The cellular function(s) of the p68 RNA helicase nucleocytoplasmic shuttling is an open question. In general, proteins that shuttle between the nucleus and the cytoplasm usually have distinct cellular functions in these two separated subcellular compartments. They often re-localize to the nucleus or the cytoplasm to fulfill specific functional role(s) in response to particular cellular signal stimuli 46, 47. Alternatively, nucleocytoplasmic shuttling of a protein can function as 'chaperons' to help nuclear import or export of other proteins or RNAs 48, 49. Cellular functions of p68 helicase in the cell nucleus are well documented. The protein is functionally involved in gene transcription 21, 22, 23, 50, pre-mRNA 15, 16, pre-rRNA and pre-miRNA processing 51, 52. Whether p68 RNA helicase has any potential function(s) in the cytoplasm is currently not very clear. Goh et al. 53 detected the interaction of p68 with HCV-NS5B in the cytoplasm in the viral-infected or NS5B-expressing 293 cells and the interaction is essential for viral replication. In another independent study, Harris et al. 54 found that the 3′-nontranslated region of HCV interacts with p68 in an RNA affinity capture experiment using the cytoplasmic extracts of 293 cells that express the viral replicon. These observations are consistent with our experimental results indicating that p68 localizes both in the nucleus and the cytoplasm. However, despite the demonstration of the function of p68 in HCV replication in the cytoplasm of virus-infected cells, evidence suggesting the involvement of p68 in any cellular process in the cytoplasm is currently lacking. We have observed a significant increases in cytoplasmic p68 levels upon treatment of cells with several growth factors and chemokines 30, (Wang, unpublished observations), indicating that p68 may function in the cytoplasm under specific cellular conditions, such as abnormal growth or cell migration in response to growth factor or chemokine stimulations.

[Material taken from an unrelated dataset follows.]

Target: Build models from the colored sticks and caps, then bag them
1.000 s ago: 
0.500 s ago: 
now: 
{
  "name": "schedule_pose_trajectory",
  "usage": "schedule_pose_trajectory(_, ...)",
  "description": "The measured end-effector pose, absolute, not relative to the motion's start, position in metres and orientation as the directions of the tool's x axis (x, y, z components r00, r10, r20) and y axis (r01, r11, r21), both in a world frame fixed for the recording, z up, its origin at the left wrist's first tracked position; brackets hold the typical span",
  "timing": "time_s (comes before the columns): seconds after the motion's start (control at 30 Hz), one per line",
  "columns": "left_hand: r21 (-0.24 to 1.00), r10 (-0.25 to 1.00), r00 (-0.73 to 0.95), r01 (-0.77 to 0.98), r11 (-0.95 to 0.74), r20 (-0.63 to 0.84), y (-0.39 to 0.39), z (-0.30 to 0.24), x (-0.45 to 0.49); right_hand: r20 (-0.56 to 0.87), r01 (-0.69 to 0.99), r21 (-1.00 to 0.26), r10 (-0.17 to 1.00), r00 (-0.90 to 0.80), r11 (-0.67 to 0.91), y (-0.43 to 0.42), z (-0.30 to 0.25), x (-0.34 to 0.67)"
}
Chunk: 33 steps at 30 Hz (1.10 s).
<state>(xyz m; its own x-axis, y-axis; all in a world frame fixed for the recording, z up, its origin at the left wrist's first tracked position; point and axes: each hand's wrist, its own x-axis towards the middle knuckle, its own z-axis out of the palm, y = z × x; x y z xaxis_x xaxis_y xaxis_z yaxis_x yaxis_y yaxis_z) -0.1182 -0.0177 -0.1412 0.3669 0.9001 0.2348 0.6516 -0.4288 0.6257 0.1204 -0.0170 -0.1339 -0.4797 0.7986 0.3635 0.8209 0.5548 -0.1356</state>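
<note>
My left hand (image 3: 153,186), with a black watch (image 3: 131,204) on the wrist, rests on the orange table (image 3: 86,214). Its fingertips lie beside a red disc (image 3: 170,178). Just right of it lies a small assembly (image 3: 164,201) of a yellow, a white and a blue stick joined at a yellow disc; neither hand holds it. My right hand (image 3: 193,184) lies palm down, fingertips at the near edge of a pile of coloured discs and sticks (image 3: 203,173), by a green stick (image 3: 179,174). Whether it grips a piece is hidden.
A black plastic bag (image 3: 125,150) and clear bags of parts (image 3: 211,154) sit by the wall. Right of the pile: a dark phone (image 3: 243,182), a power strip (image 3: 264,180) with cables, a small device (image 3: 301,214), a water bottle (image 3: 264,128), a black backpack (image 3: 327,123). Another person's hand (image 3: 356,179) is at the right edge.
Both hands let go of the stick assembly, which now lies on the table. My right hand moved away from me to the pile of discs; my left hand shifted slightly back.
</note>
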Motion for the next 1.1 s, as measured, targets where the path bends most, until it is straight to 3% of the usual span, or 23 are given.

Localization of p68 is intriguing. The protein is shuttling between the nucleus and the cytoplasm, while the protein predominantly resides in the cell nucleus, and is nearly undetectable outside of the nucleus by immunostaining or by immunoblot analyses of cytoplasmic extracts. The phenomenon suggests that the function of the NESs of p68 is tightly regulated. It is possible that an interacting partner(s) in the nucleus masks the p68 NES sequences. Nuclear export of p68 may thus depend on the dissociation of the interaction partner(s). Our data demonstrate that p68 has three sequence elements that potentially function as NESs. On the other hand, structural modeling of p68 helicase core showed that one of the potential NES (NES2) is buried under an α-helix. Therefore, it is possible that a specific post-translational modification drives conformational changes, which subsequently expose this buried NES sequence for p68 export 55. Very similar regulatory mechanisms were observed in nuclear exporting and importing of Dok1 and NF-AT1 56, 57. Consistent with this notion, we observed a substantially increased cytoplasmic p68 level when the cells were treated with several growth factors and chemokines 30, (data not shown), suggesting a possibility that the treatments of growth factors and chemokines may trigger the exposure of the NES sequences for nuclear export of p68. There are two NLS sequences. Mutation of either NLS reduced nuclear localization (increased cytoplasmic p68, Figure 2C), indicating that both NLSs contribute partly to the nuclear localization of p68.
Materials and Methods
Reagents, antibodies and cells
LMB, PEG3350, cycloheximide, HA peptide and protease inhibitor cocktail were purchased from Calbiochem, Sigma and Roche. Antibodies against HA and His tags, GAPDH, Lamin A/C, β-actin, and Histone 2A were purchased from Roche, Cell signaling, Upstate and Chemicon. The monoclonal antibody P68-RGG and polyclonal antibody Pabp68 against p68 were produced in our laboratory. Cell lines SW480, SW620, HT29, NIH3T3 and T98G were purchased from ATCC and cultured by following the vendor's instructions.
Plasmids construction
The HA-tagged p68s expression plasmids (wild-type, and Y593F, Y595F, LGLD and NLS-M mutants) were constructed in pHM6 vectors as previously reported 30. The vectors for expression of eGFP and DsRed fusion proteins were constructed using eGFP-pcDNA-3.1(+) or pDsRed1-N1 vectors. Full-length p68 or deletion mutants of p68 variants were subcloned into the vector by EcoR321 and NotI restriction sites. The p68 or deletion mutants were fused at the C-terminal of the fluorescent protein tag. Different putative NLS- and NES-tagged DsRed were constructed by cloning into pDsRed-N1 vectors at 5′ (BamHI and EcoRI sites) with the addition of a starting methionine at the N-terminal of each NLS and NES, respectively. Site-directed mutagenesis was performed using QuikChange® Multi Site-Directed Mutagenesis Kit (Stratagene). All the DNA clones and mutations were verified by auto-DNA sequencing at GSU. The procedures for transfection of expression vectors of HA-p68, fluorescent proteins, and Crm1 and duplex RNAi were similar to our previous reports 30, 50.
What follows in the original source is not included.